Eric Reidy
Today on What's Unsaid, we’re doing things a little bit differently. We’re asking: What’s Unheard.
Rita Baroud
I am so exhausted about writing or telling others how we are living our life, but I believe that my words can change something. I don't know how, I don't know when, but I still believe in this.
Reidy
This is What's Unsaid, a podcast by The New Humanitarian, where we explore open secrets and uncomfortable conversations around the world's conflicts and disasters.
My name is Eric Reidy. I’m the editor managing coverage of Gaza at The New Humanitarian. On today’s episode, we’re flipping the script to talk less about what’s unsaid, and instead amplify voices that are unheard – or increasingly ignored.

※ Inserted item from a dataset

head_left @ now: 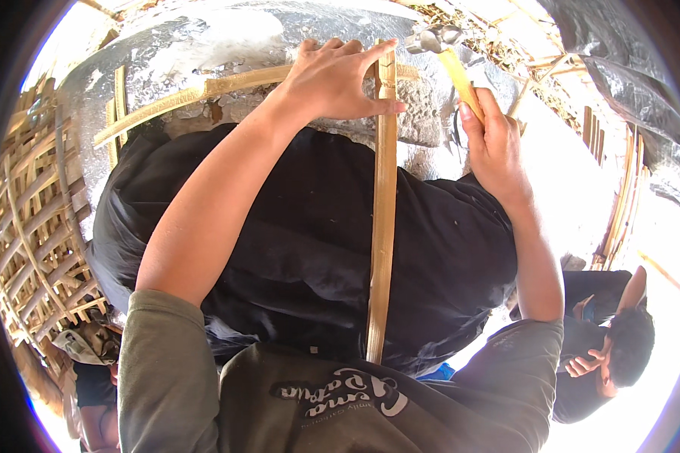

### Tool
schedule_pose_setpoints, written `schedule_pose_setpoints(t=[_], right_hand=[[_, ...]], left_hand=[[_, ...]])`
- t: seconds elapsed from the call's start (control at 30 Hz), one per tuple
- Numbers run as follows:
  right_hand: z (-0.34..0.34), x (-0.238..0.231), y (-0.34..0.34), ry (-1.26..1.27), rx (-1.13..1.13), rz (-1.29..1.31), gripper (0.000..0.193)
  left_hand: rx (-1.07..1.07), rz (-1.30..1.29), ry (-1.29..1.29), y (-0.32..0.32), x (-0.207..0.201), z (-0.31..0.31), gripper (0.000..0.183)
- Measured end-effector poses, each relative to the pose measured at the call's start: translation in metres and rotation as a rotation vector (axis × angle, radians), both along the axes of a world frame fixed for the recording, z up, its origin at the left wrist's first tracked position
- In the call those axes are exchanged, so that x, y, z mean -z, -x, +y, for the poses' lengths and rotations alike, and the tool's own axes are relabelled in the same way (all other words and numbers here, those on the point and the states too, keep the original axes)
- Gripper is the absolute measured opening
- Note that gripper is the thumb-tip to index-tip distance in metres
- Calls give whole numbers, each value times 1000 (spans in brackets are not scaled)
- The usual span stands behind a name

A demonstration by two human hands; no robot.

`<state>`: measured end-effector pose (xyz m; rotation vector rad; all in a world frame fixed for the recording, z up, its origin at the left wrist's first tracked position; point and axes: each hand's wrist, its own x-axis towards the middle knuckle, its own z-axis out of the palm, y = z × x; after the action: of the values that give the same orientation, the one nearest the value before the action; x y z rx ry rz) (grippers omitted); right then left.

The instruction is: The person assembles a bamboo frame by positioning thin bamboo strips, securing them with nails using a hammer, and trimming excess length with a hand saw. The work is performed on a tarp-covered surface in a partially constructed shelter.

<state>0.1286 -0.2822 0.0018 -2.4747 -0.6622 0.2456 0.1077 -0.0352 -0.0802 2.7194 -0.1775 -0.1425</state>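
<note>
My left hand [332, 79] reaches over a long bamboo strip [384, 219], its thumb and index finger laid across the top end. The strip points back toward my chest and crosses a second bamboo strip [242, 81], which runs sideways to the left. In my right hand [499, 147] is a hammer [458, 75], gripped by its yellow handle. Its metal head is raised just right of the strip's end. Beneath the crossing lies a rough grey block [419, 121]. Whether a nail is there, I cannot tell.
Short bamboo pieces [116, 113] cross the sideways strip's left end. Black cloth [302, 204] covers my lap. A woven bamboo panel [41, 219] stands at the left. Another person [601, 340] sits at the lower right, near dark plastic sheeting [635, 75] and upright bamboo slats [623, 196].
</note>
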Motion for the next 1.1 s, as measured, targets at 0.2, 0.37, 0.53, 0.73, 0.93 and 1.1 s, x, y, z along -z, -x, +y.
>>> schedule_pose_setpoints(t=[0.2, 0.37, 0.53, 0.73, 0.93, 1.1], right_hand=[[0, 3, 8, 5, -23, 20, 15], [1, 3, 10, 16, -40, 36, 15], [3, 1, 7, 19, -32, 11, 15], [4, -5, -2, -2, -18, -30, 15], [5, -9, 0, 34, -28, 26, 17], [6, -11, 3, 42, -46, -7, 17]], left_hand=[[-25, -2, -16, 0, 2, -2, 111], [-33, -17, -11, 1, 2, -1, 116], [-20, -10, -17, -1, 1, -2, 116], [-26, -62, -10, 2, 5, -3, 112], [-23, -67, 2, 1, 5, -3, 112], [-25, -90, 5, 1, 6, -2, 111]])
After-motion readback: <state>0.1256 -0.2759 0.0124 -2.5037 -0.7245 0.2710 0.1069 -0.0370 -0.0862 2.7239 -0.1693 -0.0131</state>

Despite intense media coverage over more than a year and a half, the day-to-day, human reality of life in Gaza is difficult to imagine. Often, it is overlooked or obscured, even as the genocidal nature of Israel’s war becomes increasingly difficult to deny.
Since the beginning, we have been publishing first-person articles by Palestinians in Gaza. We recently gathered them together into an ongoing series called “Don’t look away”. Each article is an intimate testament to how individuals’ lives have been upended and thrust into terror and uncertainty by unimaginable violence, deprivation, and intentional starvation.
Baroud
I always mention that I am so depressed, that I'm so tired, that I'm so close to quit this job. But in the end, I always just document about everything, because I am a human and I believe in humanity.
Reidy
Today, we’re talking to one of the authors of these articles, Rita Baroud. She is a 22-year-old journalist from Gaza City. I’ve been working with her since last August, and I have to say, it is a tremendous privilege to have her on the podcast. I feel like I have really gotten to know Rita through her writing. Her articles are among the most powerful, beautifully written, and heartwrenching I have ever edited or even read. If you haven’t, you should really take the time to give them a read.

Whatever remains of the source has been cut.